Picard's Little Theorem Proofs
There is an essentially elementary proof that can be presented to an audience having only little background in complex analysis. Apart from miraculous trickery and some simple estimates, the only ingredients are Cauchy's integral formula and the existence of holomorphic logarithms on simply connected domains.
A much more complete exposition can be found in Remmert, Classical Topics in Complex Function Theory, Springer GTM 172, chapter 10. Let me emphasize: the following is only a distillate of the parts from Remmert's chapter 10 needed for a proof of Picard's little theorem. Said chapter contains a lot more: extensive historical remarks and references, variants of the proofs and further developments, improvements of the results, some nice applications of Picard's theorem and it culminates in a proof of Picard's great theorem.
I once presented this argument to a group of talented students in a two hours “Christmas special lecture” and I think it worked quite well, but admittedly it is ambitious and the argument is flabbergasting at various points.
The main ingredient in the proof is the amazing:
Theorem (Bloch). If $f$ is holomorphic in a neighborhood of the closed unit disk $\overline{\mathbb D}$ and $f'(0) = 1$ then $f(\mathbb{D})$ contains a disk of radius $\frac{3}{2} - \sqrt 2 \gt 0$.
Remmert prefaces the section containing this result by a statement of J.E. Littlewood:
One of the queerest things in mathematics, ... the proof itself is crazy.
I'll give a proof at the end of this answer.
The way this is applied is:
Exercise. If $f: \mathbb{C} \to \mathbb{C}$ is holomorphic and non-constant then $f(\mathbb{C})$ contains disks of arbitrary radius.

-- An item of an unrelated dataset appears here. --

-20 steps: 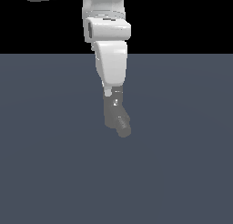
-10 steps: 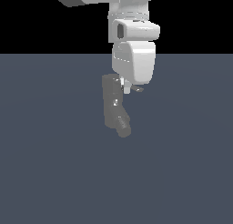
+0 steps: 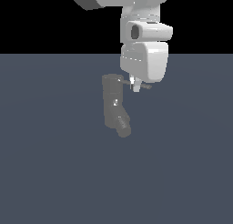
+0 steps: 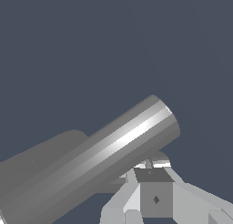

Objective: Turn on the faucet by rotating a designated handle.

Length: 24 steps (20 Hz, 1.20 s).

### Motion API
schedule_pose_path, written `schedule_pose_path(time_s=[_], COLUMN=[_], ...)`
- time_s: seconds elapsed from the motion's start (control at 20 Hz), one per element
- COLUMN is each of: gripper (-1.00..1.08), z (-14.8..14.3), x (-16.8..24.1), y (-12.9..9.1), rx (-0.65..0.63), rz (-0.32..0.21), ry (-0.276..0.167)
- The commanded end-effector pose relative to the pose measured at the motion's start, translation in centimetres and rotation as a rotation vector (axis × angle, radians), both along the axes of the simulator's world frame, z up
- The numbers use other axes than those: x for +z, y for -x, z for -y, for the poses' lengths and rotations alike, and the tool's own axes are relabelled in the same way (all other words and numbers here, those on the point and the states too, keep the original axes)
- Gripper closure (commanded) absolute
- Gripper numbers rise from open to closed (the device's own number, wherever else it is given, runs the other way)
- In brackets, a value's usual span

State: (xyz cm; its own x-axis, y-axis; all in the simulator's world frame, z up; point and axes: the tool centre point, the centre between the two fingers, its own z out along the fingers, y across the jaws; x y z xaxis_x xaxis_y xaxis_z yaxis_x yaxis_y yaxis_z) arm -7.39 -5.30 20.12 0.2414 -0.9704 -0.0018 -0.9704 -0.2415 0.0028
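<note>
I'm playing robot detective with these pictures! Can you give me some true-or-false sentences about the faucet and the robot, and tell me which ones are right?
1. The faucet is dark grey and stands upright. True.
2. The handle sticks out sideways from the faucet's top. True.
3. The spout points straight up. False: it angles downward from the faucet's lower end.
4. The gripper hangs far from the handle. False: its tips sit right at the handle.
5. The robot arm is bright red. False: it is white.
</note>
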Motion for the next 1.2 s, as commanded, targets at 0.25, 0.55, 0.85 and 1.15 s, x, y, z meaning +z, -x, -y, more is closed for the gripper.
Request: schedule_pose_path(time_s=[0.25, 0.55, 0.85, 1.15], gripper=[1.08, 1.08, 1.08, 1.08], z=[1.9, 3.3, 4.6, 6.0], x=[0.0, 0.0, 0.0, 0.0], y=[-2.3, -4.1, -5.8, -7.4], rx=[-0.011, -0.017, -0.022, -0.028], rz=[0.002, 0.003, 0.003, 0.003], ry=[0.0, 0.001, 0.001, 0.001])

Hint: If $f'(0) \neq 0$ then $g(z) = \frac{f(rz)}{r |f'(0)|}$ satisfies the hypothesis of Bloch's theorem.
There's a second tricky ingredient, due to Landau and refined by König:
Let $G \subset \mathbb{C}$ be a simply connected domain and let $f: G \to \mathbb{C}$ be holomorphic. If $f(G)$ does not contain $0$ and $1$ then there is a holomorphic $g: G \to \mathbb{C}$ such that $$f = \frac{1}{2}\big(1+ \cos{(\pi\cos{(\pi g)})}\big).$$ Moreover, if $g$ is any such function then $g(G)$ does not contain a disk of radius one.

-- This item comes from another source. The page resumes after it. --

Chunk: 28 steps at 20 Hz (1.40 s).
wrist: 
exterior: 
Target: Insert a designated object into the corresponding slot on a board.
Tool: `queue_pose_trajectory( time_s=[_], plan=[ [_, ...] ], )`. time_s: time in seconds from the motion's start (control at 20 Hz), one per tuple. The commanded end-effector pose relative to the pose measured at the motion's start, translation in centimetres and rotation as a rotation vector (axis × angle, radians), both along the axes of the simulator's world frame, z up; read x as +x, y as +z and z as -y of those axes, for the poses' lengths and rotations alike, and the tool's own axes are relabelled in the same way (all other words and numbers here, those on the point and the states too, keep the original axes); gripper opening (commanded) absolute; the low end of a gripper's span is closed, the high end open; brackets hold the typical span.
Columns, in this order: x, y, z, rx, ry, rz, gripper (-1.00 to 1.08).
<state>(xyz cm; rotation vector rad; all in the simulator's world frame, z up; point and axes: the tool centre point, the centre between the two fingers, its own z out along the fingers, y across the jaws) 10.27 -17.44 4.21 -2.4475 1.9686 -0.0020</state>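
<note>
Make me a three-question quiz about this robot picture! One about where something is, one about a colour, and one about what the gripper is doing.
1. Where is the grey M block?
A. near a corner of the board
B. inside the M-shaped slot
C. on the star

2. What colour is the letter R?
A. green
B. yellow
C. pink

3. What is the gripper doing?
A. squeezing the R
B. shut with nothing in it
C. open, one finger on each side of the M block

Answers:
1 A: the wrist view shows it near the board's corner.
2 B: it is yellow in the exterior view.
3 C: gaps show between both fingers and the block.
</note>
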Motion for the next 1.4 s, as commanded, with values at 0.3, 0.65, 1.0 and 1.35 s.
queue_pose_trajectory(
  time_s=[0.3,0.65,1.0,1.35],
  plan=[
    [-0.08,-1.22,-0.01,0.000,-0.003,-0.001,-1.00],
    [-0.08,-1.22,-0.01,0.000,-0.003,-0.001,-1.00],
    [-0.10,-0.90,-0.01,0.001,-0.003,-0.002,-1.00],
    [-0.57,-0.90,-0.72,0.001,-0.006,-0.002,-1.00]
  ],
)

Simple connectedness is used in guise of existence of roots and logarithms of holomorphic functions omitting the value $0$. Let us show first that for a function $h$ on a simply connected domain $G$ such that $\pm 1 \notin h(G)$ there is a holomorphic $H:G \to \mathbb{C}$ such that $h = \cos{H}$: The trick is that $1-h^2$ has no zero, hence there exists $k$ such that $k^2 = 1-h^2$, so $1 = h^2 + k^2 = (h+ik)(h-ik)$. But this means that $h+ik$ doesn't have a zero either, hence it has a logarithm: $h+ik = e^{iH}$ and thus $h = \frac{1}{2}(e^{iH}+e^{-iH})$. Applying this to $h = 2f-1$ (which leaves out the values $\pm 1$ by hypothesis) we get an $F$ such that $h=\cos{(\pi F)}$, but $F$ must leave out all integer values in its range, hence $F = \cos{(\pi g)}$ and unwinding the construction gives us the desired $f=\frac{1}{2}\big(1+ \cos{(\pi\cos{(\pi g)})}\big)$.

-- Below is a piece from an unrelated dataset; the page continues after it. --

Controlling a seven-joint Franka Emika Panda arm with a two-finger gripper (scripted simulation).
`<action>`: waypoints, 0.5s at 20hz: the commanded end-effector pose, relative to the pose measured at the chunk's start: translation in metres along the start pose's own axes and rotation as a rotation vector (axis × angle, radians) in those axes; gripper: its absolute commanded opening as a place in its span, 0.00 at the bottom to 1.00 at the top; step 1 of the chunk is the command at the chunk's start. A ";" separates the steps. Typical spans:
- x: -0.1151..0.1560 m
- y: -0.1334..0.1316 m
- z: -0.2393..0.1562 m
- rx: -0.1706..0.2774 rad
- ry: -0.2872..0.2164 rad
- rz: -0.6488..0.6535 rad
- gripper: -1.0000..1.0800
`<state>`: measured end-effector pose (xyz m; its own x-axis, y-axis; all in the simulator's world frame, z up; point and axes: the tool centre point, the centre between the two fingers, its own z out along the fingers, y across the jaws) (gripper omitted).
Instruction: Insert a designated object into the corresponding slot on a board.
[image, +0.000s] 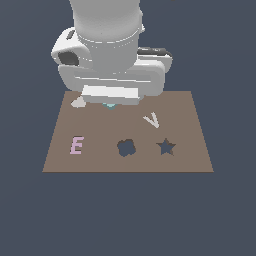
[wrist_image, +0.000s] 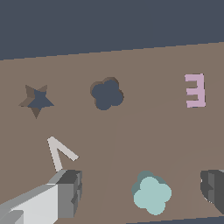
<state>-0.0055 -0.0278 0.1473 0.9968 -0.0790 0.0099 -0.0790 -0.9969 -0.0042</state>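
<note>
hand (wrist_image: 141, 192) open — fingers astride teal piece (wrist_image: 152, 195), on board (wrist_image: 131, 131)

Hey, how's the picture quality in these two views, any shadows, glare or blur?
Exterior view: flat, even lighting, no glare; the arm hides most of the teal piece, and the board edges look slightly soft. Wrist view: sharper, no glare; the teal piece sits between the open gripper fingers, and the flower slot is clearly outlined.
</note>
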 end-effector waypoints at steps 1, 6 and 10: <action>-0.007 0.007 0.010 -0.001 -0.001 0.049 0.96; -0.030 0.023 0.036 -0.004 -0.003 0.187 0.96; -0.050 0.033 0.059 -0.006 -0.005 0.305 0.96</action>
<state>-0.0496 -0.0538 0.0957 0.9428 -0.3335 0.0041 -0.3335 -0.9428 -0.0011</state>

The “moreover” part follows from the observation that $g(G)$ must not hit the set $$A = \left\{m \pm \frac{i}{\pi} \log{\big(n+\sqrt{n^2 - 1}\big)},\;m\in\mathbb{Z},\;n \in \mathbb{N}\smallsetminus\{0\}\right\}$$ since for $a \in A$ we have $\cos{(\pi a)} = (-1)^m \cdot n$ by a short calculation. Thus $\cos{(\pi\cos{(\pi a)})} = \pm 1$ and if there were $z \in G$ such that $g(z) \in A$ we would have $f(z) \in \{0,1\}$ contradicting the assumptions. It is not hard to convince oneself that every point $w \in \mathbb{C}$ is within distance $\lt 1$ of some point of $A$ (a picture would help!), hence $g(G)$ can't contain a disk of radius $1$.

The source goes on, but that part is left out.